Assediador no ambiente de trabalho tem mesmo perfil de agressor doméstico, afirma especialista
Após anos analisando depoimentos de mulheres assediadas sexualmente e moralmente no ambiente de trabalho, a advogada Mayra Cotta, fundadora da Bastet Compliance de Gênero, cruzou informações e concluiu que o perfil do assediador no meio profissional se equivale ao do agressor sexual doméstico. A afirmação foi feita durante o XIV Seminário Viver Mulher, nesta quinta-feira (18), evento que ocorreu on-line, por forças da pandemia, e que é realizado periodicamente pela CONTRATUH, confederação que representa mais de 4 milhões de profissionais do Turismo e Hospitalidade no Brasil.
“Chefes assediadores tem comportamentos idênticos a maridos agressores. Os relatos são parecidos com de mulheres que sofrem violência doméstica: ele isola a vítima, manipula, fragiliza autoestima, faz a vítima duvidar da necessidade de ajuda, se arrepende de algo mais enérgico que fez, pede desculpa, mas a gente sabe que não muda. Igual ao marido assediador”, explica Cotta.
Segundo dados do Ministério Público do Trabalho (MPT), em 2019, foram registradas mais de 300 denúncias de assédio sexual contra as mulheres no trabalho. Isso sem contar com a subnotificação dos casos, devido à ausência de canais de denúncia, de legislação que verse especificamente sobre o assunto, da própria cultura machista e do consequente medo da vítima em denunciar o agressor.
Sobre os casos de denúncia, a advogada explica que a mulher passa por problemas de credibilidade, pois o assediador pode ter comportamento idôneo perto de outras pessoas. “Acreditar na mulher, quando ela denuncia, é importante. Em muitos casos, quando ela comenta sobre o assédio, os colegas duvidam, afirmam que não pode ser, pois o comportamento desse assediador em público é, muitas vezes, de uma pessoa íntegra. E esse tipo de comportamento inibe a denúncia”, alerta a advogada.

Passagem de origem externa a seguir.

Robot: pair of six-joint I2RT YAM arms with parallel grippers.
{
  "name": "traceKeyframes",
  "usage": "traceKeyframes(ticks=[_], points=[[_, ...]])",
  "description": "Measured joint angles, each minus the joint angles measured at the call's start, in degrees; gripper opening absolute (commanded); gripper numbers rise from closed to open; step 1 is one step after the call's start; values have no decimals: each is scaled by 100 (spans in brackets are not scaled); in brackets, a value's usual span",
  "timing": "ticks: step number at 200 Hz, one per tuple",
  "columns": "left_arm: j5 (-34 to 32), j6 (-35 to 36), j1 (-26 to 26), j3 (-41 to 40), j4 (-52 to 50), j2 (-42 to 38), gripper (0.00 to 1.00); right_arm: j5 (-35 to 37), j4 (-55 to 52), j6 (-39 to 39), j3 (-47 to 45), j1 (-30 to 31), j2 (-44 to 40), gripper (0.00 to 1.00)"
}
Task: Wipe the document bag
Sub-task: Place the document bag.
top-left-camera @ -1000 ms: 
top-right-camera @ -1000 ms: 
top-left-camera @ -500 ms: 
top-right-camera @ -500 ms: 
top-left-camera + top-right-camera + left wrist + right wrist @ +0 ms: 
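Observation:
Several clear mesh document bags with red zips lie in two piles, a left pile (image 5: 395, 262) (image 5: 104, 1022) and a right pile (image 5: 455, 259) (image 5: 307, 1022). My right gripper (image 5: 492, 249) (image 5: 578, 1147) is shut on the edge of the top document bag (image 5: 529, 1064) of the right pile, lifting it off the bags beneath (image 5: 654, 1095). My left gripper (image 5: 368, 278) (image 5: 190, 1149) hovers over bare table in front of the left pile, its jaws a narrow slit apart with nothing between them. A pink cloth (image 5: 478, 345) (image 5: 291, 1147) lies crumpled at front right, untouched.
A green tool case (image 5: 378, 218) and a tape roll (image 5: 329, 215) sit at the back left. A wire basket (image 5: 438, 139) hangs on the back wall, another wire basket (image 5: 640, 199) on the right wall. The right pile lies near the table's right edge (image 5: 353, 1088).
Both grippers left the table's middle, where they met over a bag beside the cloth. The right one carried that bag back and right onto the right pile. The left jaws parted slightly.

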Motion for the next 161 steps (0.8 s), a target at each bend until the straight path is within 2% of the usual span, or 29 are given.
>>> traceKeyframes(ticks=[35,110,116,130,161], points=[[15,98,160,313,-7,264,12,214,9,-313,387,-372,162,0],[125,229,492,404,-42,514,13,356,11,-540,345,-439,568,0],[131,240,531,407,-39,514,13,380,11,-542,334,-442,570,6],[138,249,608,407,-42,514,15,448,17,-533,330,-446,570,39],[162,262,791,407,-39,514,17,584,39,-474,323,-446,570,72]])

Convenção da OIT pode mudar essa realidade
Durante o evento, a palestrante Jaqueline Leite, integrante do Comitê Latinoamericano de Mulheres (Clamu) da UITA, organização internacional pelos direitos dos trabalhadores e das trabalhadoras, reforçou a importância de políticas dentro das empresas que reprimam o assédio e respeitem os direitos das trabalhadoras.
“A cada 10 pessoas que sofrem violência no mundo do trabalho, 08 são mulheres. Essa violência ou esse assédio acham que é só no ambiente de trabalho, mas abrange o espaço on-line, muitas vezes esse assédio pode ser dentro de uma viagem. Também está na confraternização de empresas fora do ambiente de trabalho. Cláusulas específicas nas convenções coletivas podem mudar essa realidade”, disse.
Jaqueline afirma que a Convenção 190, da Organização Internacional do Trabalho (OIT), pode mudar essa realidade, mesmo sem apoio do atual governo. “Embora seja signatário da OIT, o Brasil não ratificou a Convenção 190, que indica regras e parâmetros para coibir a violência e o assédio no mundo do trabalho, dando relevância para o recorte de gênero”, afirma.
Mesmo assim, a especialista acredita que os sindicatos podem colocar várias cláusulas desse documento em suas convenções coletivas de trabalho, reforçando a defesa pelos direitos das mulehres e pela igualdade de gênero.
“Existem vários pontos dessa convenção 190 que podem ser discutidas nas negociações de trabalho, implementadas nas convenções coletivas e aplicadas. Só esse movimento dos sindicatos, com as empresas, pode reduzir muito o problema do assédio no ambiente de trabalho”, afirma.
Para Maria dos Anjos Hellmeister, Secretária da Mulher da CONTRATUH, o próximo passo é entrar na vanguarda dessa discussão no Brasil e instruir os sindicatos filiados à confederação, para começar um movimento em prol da Convenção 190 da OIT. “Temos mais de quatro milhões de filiados e filiadas. No setor de Turismo, a mulher é ampla maioria e os casos de assédio no setor são altíssimos. Iremos buscar as entidades filiadas para rediscutir as convenções coletivas de trabalho e tentar aplicar essas cláusulas da OIT”, diz.
“Vamos tentar mudar ainda mais essa realidade da mulher trabalhadora brasileira, que j;a sofre com a tripla jornada, com tantas dificuldades relativas ao gênero, e que muitas vezes não tem paz nem mesmo no seu ambiente de trabalho. Uma sociedade mais justa e democrática exige a igualdade de gênero e o respeito à mulher”, concluiu Maria dos Anjos.